De Jeanne Emmanuelle Hutin dans Ouest-France :
"Dans les jours à venir, les parlementaires aboliront-ils le délai de réflexion obligatoire de sept jours pour les femmes qui envisagent un avortement ?
Un amendement a été pris en ce sens. C'est tout à fait étonnant. Alors qu'un délai de réflexion est imposé en d'autres domaines, pourquoi cette obligation serait-elle supprimée pour un acte beaucoup plus important, au coeur de la vie des gens ? « Il est tout de même curieux que […] la loi impose un délai de réflexion minimum – sept jours pour se rétracter d'un compromis de vente – et que, pour le devenir humain, celui de la mère et de l'enfant, on veuille retirer cette prérogative », écrivent les Associations familiales catholiques. La société doit laisser place à l'écoute et à la réflexion. Car il n'est pas si simple de prendre une décision en ce domaine. Permettre aux personnes qui feront ce choix dans un sens ou un autre, de le faire lucidement est essentiel. Ce ne peut être fait à la va-vite, ni banalisé puisque chaque personne concernée en garde, quel que soit son choix, un souvenir souvent marquant.

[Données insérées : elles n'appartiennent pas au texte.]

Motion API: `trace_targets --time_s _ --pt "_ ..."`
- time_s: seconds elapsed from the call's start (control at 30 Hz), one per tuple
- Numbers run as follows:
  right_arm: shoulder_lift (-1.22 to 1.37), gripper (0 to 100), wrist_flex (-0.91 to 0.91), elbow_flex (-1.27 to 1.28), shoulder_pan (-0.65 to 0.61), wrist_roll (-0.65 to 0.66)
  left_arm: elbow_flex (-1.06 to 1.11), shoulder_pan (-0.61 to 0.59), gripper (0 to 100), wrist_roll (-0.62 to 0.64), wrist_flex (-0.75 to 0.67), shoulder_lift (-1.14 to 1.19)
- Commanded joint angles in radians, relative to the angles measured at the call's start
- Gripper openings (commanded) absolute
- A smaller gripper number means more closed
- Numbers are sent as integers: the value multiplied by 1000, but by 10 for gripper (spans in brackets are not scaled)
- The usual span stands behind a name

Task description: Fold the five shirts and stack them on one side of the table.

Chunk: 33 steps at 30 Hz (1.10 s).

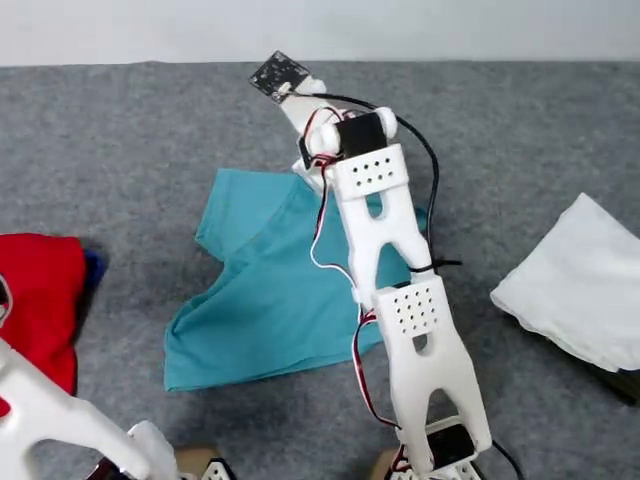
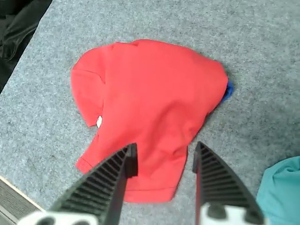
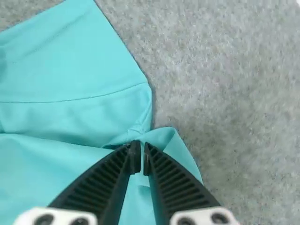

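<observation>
The right arm (image 1: 400, 300) stands closest to the overhead camera. Its white links rise from the near edge of the table (image 1: 520, 150) and run out over the middle. A black cable (image 1: 432, 170) and red and white wires (image 1: 322, 215) follow the links.

Right gripper (image 3: 139, 149): the two black ribbed fingers are drawn together. The tips pinch a small pucker of cloth at the border of the teal shirt (image 3: 61, 93). Grey table surface lies just beside the pinch point.

Teal shirt (image 1: 260, 300): it lies spread in the middle of the table and is partly covered by the right arm. One sleeve points toward the far edge. The bottom hem faces the near edge and the cloth shows several creases.

Left arm (image 1: 50, 410): it comes in at the near left corner.

Left gripper (image 2: 164, 154): the fingers stand apart with nothing between them. They hover over the hem of the red shirt (image 2: 150, 103).

Red shirt (image 1: 35, 290): it lies in a loose, rounded heap at the left edge of the table. A strip of blue cloth (image 2: 228, 90) shows from under the side that faces the teal shirt.

White shirt (image 1: 580, 280): it lies folded at the right edge, well apart from the teal shirt. It rests on a dark item (image 1: 622, 382) that shows at its near corner
</observation>
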Motion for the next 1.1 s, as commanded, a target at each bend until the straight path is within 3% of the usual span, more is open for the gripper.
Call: trace_targets --time_s 0.0,0.2,0.4,0.47,0.67,1.07 --pt "-99 29 42 43 -35 -11 -7 -2 202 -3 17 -26" --pt "-285 29 42 351 -133 -28 -7 -6 202 -3 17 -26" --pt "-421 32 38 635 -321 -92 -2 -32 202 -3 17 -25" --pt "-426 58 38 661 -384 -112 -2 -32 202 -3 17 -25" --pt "-423 267 38 666 -536 -307 -4 -32 202 -3 17 -25" --pt "-295 274 36 661 -739 -474 -7 -175 202 35 15 -25"
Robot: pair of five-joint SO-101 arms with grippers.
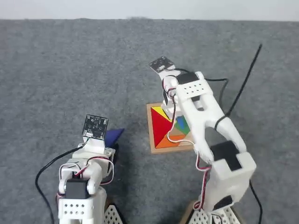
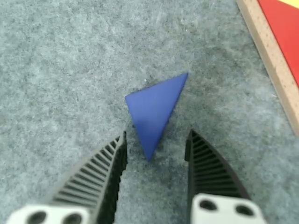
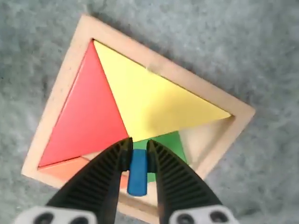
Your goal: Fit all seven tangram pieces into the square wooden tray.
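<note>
On the grey mat (image 2: 56,56), a flat, solid-blue triangle (image 2: 155,112), sharp-cornered

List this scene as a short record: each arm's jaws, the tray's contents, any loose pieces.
Left jaws: open, flanking the blue triangle, not gripping it
Right jaws: shut on a blue piece over the tray
In tray: red triangle, yellow triangle, green piece, orange piece
Loose: blue triangle, flat on the grey felt beside the tray
</note>
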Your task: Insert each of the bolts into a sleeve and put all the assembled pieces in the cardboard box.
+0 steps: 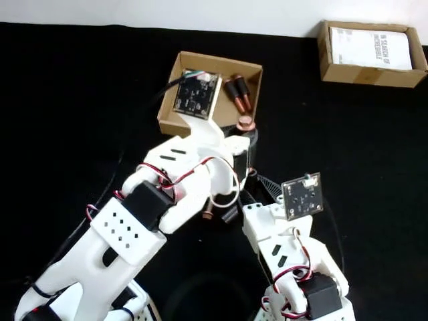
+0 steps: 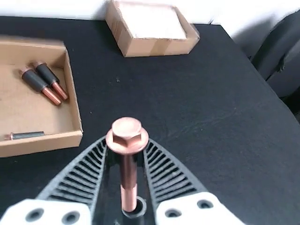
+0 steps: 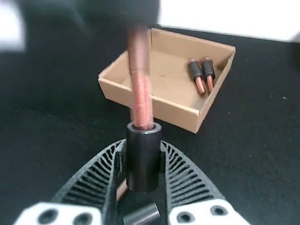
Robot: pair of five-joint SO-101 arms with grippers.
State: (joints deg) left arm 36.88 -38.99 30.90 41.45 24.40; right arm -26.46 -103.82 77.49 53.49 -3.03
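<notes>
My left gripper [image 2: 126,140] is shut on a copper bolt [image 2: 125,154], head up. The bolt's tip sits in the mouth of a black sleeve [image 3: 143,157], which my right gripper [image 3: 142,145] is shut on and holds upright. The bolt's shank [image 3: 139,84] enters the sleeve from above. From the high view, the bolt head [image 1: 245,122] is just off the near right corner of the cardboard box [image 1: 170,124]. Two assembled pieces [image 1: 238,93] lie in the box [image 2: 28,103], along with a thin grey pin [image 2: 26,136].
Under the right gripper a loose sleeve [image 3: 143,215] and a copper piece [image 1: 207,215] lie on the black table. A second cardboard box [image 1: 371,75] with white paper in it stands at the far right edge.
</notes>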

Une jeune femme, maman de 18 ans, qui n'a pas été libre de sa décision d'avorter, témoigne : « Avant d'agir, il faut bien réfléchir, parce que donner la vie c'est la plus belle chose au monde et on ne le regrette pas. Avorter, c'est horrible ! Beaucoup de questions sans réponses, de culpabilité, de haine, de regrets ! Mais c'est trop tard, aucune possibilité de remonter le temps ! C'est pour cela qu'il faut réfléchir correctement. » Écouter, apprécier, juger, demande du temps et de la sérénité : « L'avortement n'est jamais un acte banal. Le délai de réflexion prévu par la loi Veil n'est pas superflu car il permet aux femmes et aux couples de digérer ce qui leur arrive », explique à La Croix Gilles Grangé, gynécologue-obstétricien. L'obligation du délai de réflexion protège. Sa suppression priverait les femmes de la sérénité indispensable pour choisir. Elle ouvrirait les portes à la précipitation qui obscurcit le jugement. Ce serait un bien mauvais tour joué à la liberté des femmes. Derrière cette mesure, y a-t-il des objectifs économiques ? S'agit-il de réduire les dépenses de Sécurité Sociale en diminuant le nombre de consultations médicales ? Si tel était le cas ce serait abuser de la détresse des femmes, sous couvert de servir leurs droits !Avant d'être un droit, l'avortement est un drame. La suppression de l'obligation du délai de réflexion serait un pas de plus vers sa banalisation qui « d'amendements en déclaration… devient une norme sinon un idéal. À ce jeu, encore une fois la mort triomphe… », explique le philosophe Matthieu Villemot. Cette suppression renforcerait l'idée, déjà très présente chez les jeunes, que l'avortement ne serait qu'une forme de contraception ! Alors même que Simone Veil soulignait « la gravité d'un acte qui doit rester exceptionnel »."